* EXERCISE AIM *
Please set down exactly the lines of the listing below from the line containing "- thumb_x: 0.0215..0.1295" through the line containing "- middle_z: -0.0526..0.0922", both lines included, leaving out all other lines.

* DATA FOR THE TASK *

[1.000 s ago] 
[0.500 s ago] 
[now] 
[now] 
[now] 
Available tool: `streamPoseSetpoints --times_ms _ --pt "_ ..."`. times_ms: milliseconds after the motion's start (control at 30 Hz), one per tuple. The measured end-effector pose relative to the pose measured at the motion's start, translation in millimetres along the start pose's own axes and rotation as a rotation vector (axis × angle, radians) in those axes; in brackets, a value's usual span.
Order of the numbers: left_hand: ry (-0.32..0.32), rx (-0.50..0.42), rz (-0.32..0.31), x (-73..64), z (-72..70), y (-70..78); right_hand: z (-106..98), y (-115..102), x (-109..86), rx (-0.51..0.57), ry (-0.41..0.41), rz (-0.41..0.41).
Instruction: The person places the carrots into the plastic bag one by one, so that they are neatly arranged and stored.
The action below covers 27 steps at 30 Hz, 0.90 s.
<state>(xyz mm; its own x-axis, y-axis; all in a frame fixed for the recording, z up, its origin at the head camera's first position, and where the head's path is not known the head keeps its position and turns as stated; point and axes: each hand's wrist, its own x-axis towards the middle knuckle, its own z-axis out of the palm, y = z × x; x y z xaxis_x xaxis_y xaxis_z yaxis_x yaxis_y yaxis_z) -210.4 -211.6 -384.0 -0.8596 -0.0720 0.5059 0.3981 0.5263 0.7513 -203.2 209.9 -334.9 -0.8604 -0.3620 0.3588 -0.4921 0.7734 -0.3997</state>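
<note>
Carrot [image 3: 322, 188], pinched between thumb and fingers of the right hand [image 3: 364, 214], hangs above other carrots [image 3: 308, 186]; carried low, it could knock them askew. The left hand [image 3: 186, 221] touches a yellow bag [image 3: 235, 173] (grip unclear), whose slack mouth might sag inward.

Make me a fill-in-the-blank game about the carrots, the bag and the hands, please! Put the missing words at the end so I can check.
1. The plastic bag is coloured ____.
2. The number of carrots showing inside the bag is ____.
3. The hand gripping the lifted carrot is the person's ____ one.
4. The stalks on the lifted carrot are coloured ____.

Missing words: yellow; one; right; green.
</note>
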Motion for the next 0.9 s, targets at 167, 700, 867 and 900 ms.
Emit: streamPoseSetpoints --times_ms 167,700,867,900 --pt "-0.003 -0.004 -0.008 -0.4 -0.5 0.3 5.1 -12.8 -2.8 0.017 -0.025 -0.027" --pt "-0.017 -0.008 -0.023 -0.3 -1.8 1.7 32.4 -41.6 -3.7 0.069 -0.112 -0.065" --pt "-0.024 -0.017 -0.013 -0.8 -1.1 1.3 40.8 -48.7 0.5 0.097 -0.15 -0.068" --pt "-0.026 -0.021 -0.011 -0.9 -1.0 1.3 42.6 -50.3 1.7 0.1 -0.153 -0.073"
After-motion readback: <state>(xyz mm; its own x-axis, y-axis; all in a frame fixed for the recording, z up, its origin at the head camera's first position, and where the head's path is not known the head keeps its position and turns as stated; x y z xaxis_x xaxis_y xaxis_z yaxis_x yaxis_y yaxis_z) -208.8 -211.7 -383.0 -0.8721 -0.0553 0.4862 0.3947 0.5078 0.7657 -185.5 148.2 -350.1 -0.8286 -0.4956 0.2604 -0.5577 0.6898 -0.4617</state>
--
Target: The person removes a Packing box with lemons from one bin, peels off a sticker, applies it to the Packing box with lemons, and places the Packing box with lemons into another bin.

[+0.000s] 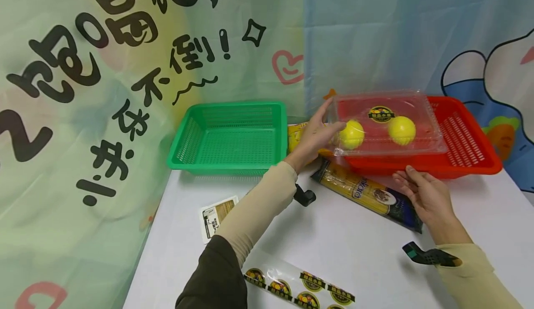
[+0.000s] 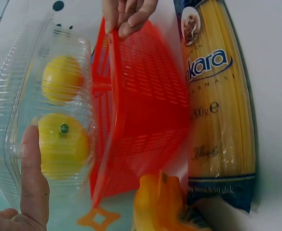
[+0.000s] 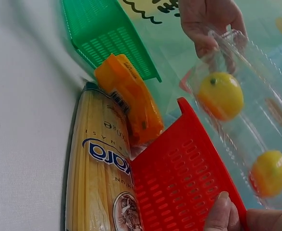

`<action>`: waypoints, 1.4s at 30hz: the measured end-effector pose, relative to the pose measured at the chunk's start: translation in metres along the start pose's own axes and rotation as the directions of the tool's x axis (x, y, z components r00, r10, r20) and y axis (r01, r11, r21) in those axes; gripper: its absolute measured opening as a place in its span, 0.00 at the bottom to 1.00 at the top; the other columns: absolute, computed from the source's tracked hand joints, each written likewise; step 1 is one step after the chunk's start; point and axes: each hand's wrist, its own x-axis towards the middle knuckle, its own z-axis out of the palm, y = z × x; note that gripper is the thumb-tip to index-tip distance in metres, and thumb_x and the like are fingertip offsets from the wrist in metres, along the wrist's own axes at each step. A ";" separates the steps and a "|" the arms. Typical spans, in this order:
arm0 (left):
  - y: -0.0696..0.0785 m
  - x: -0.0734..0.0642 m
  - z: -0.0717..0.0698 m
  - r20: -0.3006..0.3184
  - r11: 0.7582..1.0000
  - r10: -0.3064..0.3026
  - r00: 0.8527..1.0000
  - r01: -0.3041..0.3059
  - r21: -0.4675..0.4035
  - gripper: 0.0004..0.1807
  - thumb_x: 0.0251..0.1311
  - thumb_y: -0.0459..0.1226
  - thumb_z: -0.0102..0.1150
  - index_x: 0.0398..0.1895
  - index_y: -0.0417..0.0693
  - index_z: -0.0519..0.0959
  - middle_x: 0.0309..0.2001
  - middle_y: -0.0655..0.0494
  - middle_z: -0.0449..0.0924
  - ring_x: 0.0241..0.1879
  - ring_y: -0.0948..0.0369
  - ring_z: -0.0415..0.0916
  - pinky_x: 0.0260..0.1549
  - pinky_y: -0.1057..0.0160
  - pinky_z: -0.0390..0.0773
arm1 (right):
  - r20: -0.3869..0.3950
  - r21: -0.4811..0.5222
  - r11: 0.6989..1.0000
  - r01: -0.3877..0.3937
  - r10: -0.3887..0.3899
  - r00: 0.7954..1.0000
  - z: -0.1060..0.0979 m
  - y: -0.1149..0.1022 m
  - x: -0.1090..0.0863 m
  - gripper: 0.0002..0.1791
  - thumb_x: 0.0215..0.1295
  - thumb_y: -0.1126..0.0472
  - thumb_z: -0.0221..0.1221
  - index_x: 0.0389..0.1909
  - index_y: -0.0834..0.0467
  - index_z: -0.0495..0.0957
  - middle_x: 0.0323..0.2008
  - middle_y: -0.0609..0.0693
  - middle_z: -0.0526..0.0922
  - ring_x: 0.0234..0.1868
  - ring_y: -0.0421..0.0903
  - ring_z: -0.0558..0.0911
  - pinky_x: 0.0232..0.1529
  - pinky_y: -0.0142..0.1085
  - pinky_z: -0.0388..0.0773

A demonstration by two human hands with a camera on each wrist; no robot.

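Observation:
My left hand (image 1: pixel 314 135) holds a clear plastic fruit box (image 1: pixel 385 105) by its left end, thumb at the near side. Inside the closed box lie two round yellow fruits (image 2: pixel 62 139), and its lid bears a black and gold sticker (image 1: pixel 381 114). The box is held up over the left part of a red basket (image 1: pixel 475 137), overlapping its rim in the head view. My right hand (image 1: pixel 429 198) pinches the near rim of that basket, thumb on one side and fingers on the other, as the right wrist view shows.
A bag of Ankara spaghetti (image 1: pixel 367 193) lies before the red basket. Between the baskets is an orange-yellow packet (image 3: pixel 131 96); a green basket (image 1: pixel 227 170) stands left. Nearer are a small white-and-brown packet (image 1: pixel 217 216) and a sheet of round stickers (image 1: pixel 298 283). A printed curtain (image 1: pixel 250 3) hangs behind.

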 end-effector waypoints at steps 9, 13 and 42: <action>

* WRITTEN ANSWER *
  - thumb_x: 0.0215..0.1295
  - thumb_y: -0.1126..0.0472
  - thumb_z: -0.0221..0.1221
  - index_x: 0.0389..0.1909
  - index_y: -0.0834..0.0467
  - index_z: -0.0495..0.0957
  - middle_x: 0.0323..0.2008
  - middle_y: -0.0609..0.0693
  - middle_z: -0.0526..0.0922

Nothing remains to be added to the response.